Gabriel revelou que o Governo vai deixar de incentivar as empresas
germânicas a investirem em solo turco, no âmbito da «reorientação» da
sua abordagem política, concebida para que «os responsáveis em Ancara
percebam que as suas políticas têm consequências». A justificação do
ministro foi clara: «Não podemos recomendar ninguém a investir num país
onde há exemplos de expropriações e onde empresas podem ser rotuladas
como terroristas».
No que à economia diz respeito, há que contar ainda com eventuais
cortes nas tranches de dinheiro transferidas regularmente pela União
Europeia. A Alemanha quer reunir-se com os restantes Estados-membros e
rever os valores dos fundos atribuídos a Ancara, definidos pelos acordos
assinados no quadro de pré-adesão da Turquia à organização comunitária.
«Queremos que a Turquia faça parte do Ocidente, mas são precisas duas
pessoas para dançar o tango» explicou Sigmar Gabriel.
As detenções de Steudtner e de Yücel são, na realidade, um pequena
gota na onda de repressão ordenada pelo Presidente Erdogan, na sequência
da tentativa de golpe de Estado de julho do ano passado. Entre
militares, polícias, juízes, opositores políticos, jornalistas,
académicos, funcionários públicos e cidadãos comuns, calcula-se que já
tenham sido detidas cerca de 50 mil pessoas e demitidas, suspensas ou
afastadas outras 150 mil, no espaço de um ano. A grande maioria são
suspeitas ou estão acusadas de conluio com líder religioso Fethullah
Gulen – exilado nos EUA –, o homem que Ancara identifica como o
orquestrador do assalto falhado ao poder.

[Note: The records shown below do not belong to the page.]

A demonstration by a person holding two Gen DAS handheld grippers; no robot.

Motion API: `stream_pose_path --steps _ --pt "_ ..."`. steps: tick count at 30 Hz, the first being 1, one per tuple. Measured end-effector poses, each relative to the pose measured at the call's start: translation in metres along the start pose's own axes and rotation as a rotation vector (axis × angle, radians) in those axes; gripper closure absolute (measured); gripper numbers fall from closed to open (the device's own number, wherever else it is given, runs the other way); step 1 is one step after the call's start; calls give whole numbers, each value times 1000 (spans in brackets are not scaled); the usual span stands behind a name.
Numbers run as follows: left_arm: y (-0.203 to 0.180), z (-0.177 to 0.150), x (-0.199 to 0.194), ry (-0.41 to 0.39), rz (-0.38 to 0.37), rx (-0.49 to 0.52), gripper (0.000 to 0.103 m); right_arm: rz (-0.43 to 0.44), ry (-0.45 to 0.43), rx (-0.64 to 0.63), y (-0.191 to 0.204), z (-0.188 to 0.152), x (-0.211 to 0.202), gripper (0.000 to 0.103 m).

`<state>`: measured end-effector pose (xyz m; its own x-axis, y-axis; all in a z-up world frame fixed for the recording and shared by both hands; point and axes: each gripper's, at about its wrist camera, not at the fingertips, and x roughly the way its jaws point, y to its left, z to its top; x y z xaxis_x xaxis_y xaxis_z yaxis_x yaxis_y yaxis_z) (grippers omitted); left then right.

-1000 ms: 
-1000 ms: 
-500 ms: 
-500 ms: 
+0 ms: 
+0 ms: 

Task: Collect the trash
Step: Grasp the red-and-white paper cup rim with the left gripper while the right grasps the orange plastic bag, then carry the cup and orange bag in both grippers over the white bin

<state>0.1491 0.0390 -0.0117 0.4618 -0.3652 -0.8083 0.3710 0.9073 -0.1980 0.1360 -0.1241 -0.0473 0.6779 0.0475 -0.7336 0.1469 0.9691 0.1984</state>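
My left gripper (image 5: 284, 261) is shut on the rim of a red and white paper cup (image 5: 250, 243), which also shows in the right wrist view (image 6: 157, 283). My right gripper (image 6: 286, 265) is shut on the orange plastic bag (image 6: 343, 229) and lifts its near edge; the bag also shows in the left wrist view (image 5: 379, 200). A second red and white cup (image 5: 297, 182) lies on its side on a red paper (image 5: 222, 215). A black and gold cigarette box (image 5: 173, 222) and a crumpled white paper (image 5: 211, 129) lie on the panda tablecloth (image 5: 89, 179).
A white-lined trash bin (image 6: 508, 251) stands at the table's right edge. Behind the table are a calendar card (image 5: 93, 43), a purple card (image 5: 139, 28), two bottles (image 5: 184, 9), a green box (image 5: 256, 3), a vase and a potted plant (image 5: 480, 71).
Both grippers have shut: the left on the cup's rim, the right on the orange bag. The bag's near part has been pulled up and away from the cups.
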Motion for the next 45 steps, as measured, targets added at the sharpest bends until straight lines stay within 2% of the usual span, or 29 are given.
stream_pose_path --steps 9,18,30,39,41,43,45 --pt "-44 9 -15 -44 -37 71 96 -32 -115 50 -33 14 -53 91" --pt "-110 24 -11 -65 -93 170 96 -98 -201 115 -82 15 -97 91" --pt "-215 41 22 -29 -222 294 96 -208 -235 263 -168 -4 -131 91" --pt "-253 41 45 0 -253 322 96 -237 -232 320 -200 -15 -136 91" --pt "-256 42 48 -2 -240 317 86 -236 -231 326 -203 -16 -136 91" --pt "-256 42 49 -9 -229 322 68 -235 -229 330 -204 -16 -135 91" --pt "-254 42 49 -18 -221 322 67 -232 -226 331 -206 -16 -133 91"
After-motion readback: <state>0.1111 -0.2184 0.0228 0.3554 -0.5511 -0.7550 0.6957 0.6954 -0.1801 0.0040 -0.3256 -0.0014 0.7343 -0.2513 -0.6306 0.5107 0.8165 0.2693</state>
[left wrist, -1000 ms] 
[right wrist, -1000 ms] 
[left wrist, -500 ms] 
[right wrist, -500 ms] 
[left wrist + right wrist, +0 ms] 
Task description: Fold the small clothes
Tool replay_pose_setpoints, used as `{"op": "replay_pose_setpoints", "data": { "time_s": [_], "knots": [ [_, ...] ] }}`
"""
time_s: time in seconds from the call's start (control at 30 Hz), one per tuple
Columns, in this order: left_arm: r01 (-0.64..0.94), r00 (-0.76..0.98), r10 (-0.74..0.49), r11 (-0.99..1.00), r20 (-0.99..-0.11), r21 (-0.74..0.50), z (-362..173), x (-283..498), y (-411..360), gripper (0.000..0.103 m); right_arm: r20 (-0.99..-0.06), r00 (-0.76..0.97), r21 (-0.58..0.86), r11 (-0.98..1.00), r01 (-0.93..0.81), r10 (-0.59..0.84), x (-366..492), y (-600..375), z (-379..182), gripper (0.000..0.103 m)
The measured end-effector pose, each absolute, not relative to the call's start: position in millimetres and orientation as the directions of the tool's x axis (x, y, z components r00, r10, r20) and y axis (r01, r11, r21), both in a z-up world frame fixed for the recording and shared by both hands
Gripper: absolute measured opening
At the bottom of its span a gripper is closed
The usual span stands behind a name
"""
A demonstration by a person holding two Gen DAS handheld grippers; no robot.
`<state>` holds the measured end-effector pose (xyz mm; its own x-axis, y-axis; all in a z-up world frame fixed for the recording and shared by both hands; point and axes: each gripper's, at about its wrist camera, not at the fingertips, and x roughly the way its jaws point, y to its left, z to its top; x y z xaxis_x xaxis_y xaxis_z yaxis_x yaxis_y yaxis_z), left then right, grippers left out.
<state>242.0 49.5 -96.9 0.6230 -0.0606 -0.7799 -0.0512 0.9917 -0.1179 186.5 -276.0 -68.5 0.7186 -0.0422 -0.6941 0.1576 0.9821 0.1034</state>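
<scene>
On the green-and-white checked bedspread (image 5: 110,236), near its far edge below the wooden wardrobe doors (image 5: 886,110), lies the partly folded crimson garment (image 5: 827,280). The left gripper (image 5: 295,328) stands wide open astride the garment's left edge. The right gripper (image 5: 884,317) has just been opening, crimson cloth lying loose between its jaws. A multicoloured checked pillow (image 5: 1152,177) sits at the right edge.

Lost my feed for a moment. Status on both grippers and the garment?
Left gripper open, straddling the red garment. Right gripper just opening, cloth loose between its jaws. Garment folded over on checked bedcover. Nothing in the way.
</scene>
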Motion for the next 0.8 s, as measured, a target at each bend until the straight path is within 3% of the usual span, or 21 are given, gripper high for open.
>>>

Mas há mais, muitos mais turcos, a quem Erdogan assume querer
estender o braço e julgar pelo envolvimento no golpe. Neste sentido, não
faltam representantes políticos na Alemanha a apregoar que as ordens de
prisão decretadas para Steudtner e Yücel não são mais do que uma
estratégia propositada para pressionar Berlim a entregar à justiça turca
os opositores – sobretudo ex-militares – de Erdogan, escondidos em solo
alemão. O deputado ecologista alemão Cem Özdemir descreve mesmo o
ativista e o jornalista como «reféns políticos» de Ancara.
A resposta turca ao fim da paciência alemã foi híbrida. O Ministro
dos Negócios Estrangeiros, Mevlüt Çavusoglu, e o porta-voz de Erdogan,
Ibrahim Kalin, qualificaram as «chantagens alemãs» de «inaceitáveis» e
ontem Erdogan veio a terreiro para garantir, numa curta declaração, que
«ninguém tem o poder de difamar a Turquia». Ao mesmo tempo, os
dirigentes turcos pediram a Berlim para se «recompor», focar-se no
futuro e não castigar o setor económico. Afinal, o volume de trocas
comerciais entre Alemanha e Turquia situa-se bem perto dos 37 mil
milhões de euros por ano.
«Não podemos aceitar tomadas de posição que possam distorcer o
ambiente económico, baseadas em motivações políticas», disse Kalin aos
jornalistas, recordando as «boas relações» existentes entre os dois
Estados.
Tendo em conta a reação alemã, essas «boas relações» já terão visto melhores dias.
* Há meses que nas páginas deste blogue denunciamos Erdogan como um bandido da pior espécie, estranhamos tanta demora na reacção alemã, a única que manda na Europa. Se Angela Merkel nos visitasse seria mais acertiva, eh,eh,eh.
Destacamos também já algumas reacções da vice-presidente da CE, Federica Mogherini contra as posições de Erdogan sobre refugiados, controle do parlamento, da justiça e recém poderes de ditador.